8303. wonkers2 - 8/31/2006 4:20:27 PM
Django Reinhardt Lives in Detroit!
8304. Ulgine Barrows - 9/4/2006 10:39:24 AM
well, I forget where I am supposed to post about music I've just discovered
I have the key in my hand
All I have to find is the lock
8305. wabbit - 10/13/2006 12:54:42 AM
Spamland!
8306. thoughtful - 10/27/2006 7:38:43 PM
I had an opportunity to visit the corcoran gallery recently. I'm not one much for modern art. This despite the fact that my threshold for calling it art is pretty low....it should look like something that required more effort and talent than a 3-yr old would put forth. Granted, that eliminates a lot of art.
I find it most frustrating when looking at a piece of 'art' for which i have not a clue as to what the artist could possibly be thinking only to find it's labeled, "Untitled". Thanks.
Of course, that may be more sensible than the one labeled "rectangle" on which there wasn't a single right angle, let alone a 'rectangle'...unless the artist was punning me "wreck tangle", I've not a clue.
To me art should trigger more than just an emotion or sense in me...it should help communicate something of what's on the artist's mind. But I find a lot of contemporary art fails to do that.
So after walking the gallery and finding a few pieces that were at least colorful or clever or very creative, I decided that the only way to approach it is with a sense of humor....the laugh being on the gallery who shelled out $$$ for this crap.
Always remember the time john & yoko put a store-bought apple on display in an art gallery as commentary on the whole thing....
8307. wonkers2 - 11/2/2006 3:21:34 AM
R.I.P. William Styron
8308. judithathome - 11/2/2006 5:43:41 AM
Ahh, poor guy...I hope he's out of the dark now and at peace.
8309. wonkers2 - 11/3/2006 2:00:48 AM
Me too! He wasn't a happy guy.
8310. wonkers2 - 11/17/2006 2:22:37 AM
View Fernando Botero's Abu Ghraib Paintings
8311. judithathome - 12/3/2006 4:34:46 PM
Who is Nino Rota?
He wrote the soundtrack music to War and Peace, Romeo and Juliet, The Leopard, The Godfather, Waterloo, Death On The Nile, Hurricane and literally hundreds of other film soundtracks.
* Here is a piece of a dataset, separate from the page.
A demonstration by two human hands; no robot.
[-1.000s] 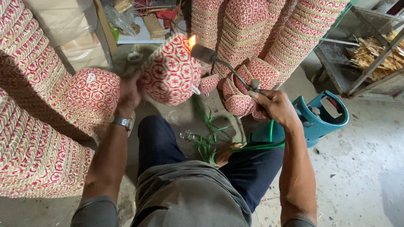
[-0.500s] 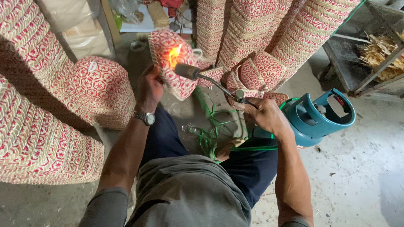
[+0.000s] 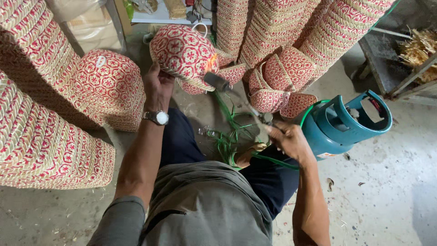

At the age of 12, he conducted a 250 piece orchestra in a production of his own oratorio, The Childhood of St. John the Baptist. He composed hundreds of compositions for orchestra, ballet and the stage. He was friends with and a student of the legendary conductor, Toscanini.
The New York Times anointed him, the Mozart of the 20th Century, in 1923.
But he is most remembered for composing the scores for 19 Fellini films from 1951 until his death in 1979. If you love Fellini films, how can you not adore the melodies of Nino Rota.
For 30 years he shared a piano bench with Maestro Fellini who would describe a vague idea and, voila! - Nino would miraculously find the notes that Fellini wanted, almost as if they already existed!
In Fellini's own words, Nino was gifted with a limitless inventiveness and inexhaustible musical wealth and at the same time a scholarly humility.
One has only to recall the haunting themes of
La Strada, Nights of Cabiria, La Dolce Vita, 8 1/2, Juliet of the Spirits, Roma and Amarcord
to understand why Fellini felt this way.
His late in life compositions for Casanova, Orchestra Rehearsal and, the Oscar winning, Godfather themes are among his most enchanting.
Nino Rota was born on December 3, 1911, making 2006 the 95th anniversary of his birth. I urge you to seek out the many wonderful recordings of the Milanese, musical maestro that played such an integral part of Fellini¹s films.
Here's a toast to the memory and music of Nino Rota!
Don Young: Felliniana Archive
8312. tmesis - 1/2/2007 7:09:48 PM
Classical music fans -
Has anyone watched Leonard Bernstein's The Unanswered Question? It's a DVD set of Bernstein's 1973 Norton Lectures at Harvard, six in all. I've been watching rented discs of the lecture series from Netflix; I seem to have struck gold. Pretty electrifying stuff - in the first lecture he draws analogies between the then new theories of Chomsky's universal grammar, and aspects of music. There's a certain dilettantism to this that is made palatable by Bernstein's musical erudition, wit, and charisma. He also doesn't condescend to his audience -- in the first or second of his Young People's Concerts series, he plays a Webern piece for an audience of mostly children, respecting them and trusting their ability to perceive his point. A memorable segment from the first lecture illustrates the why and how of the melodic line of the classic children's taunt "Neener neener neeeener" (eg "sakonige has hairy balls!"). The lectures are delivered with lay people in mind. I'm looking forward to finishing the series.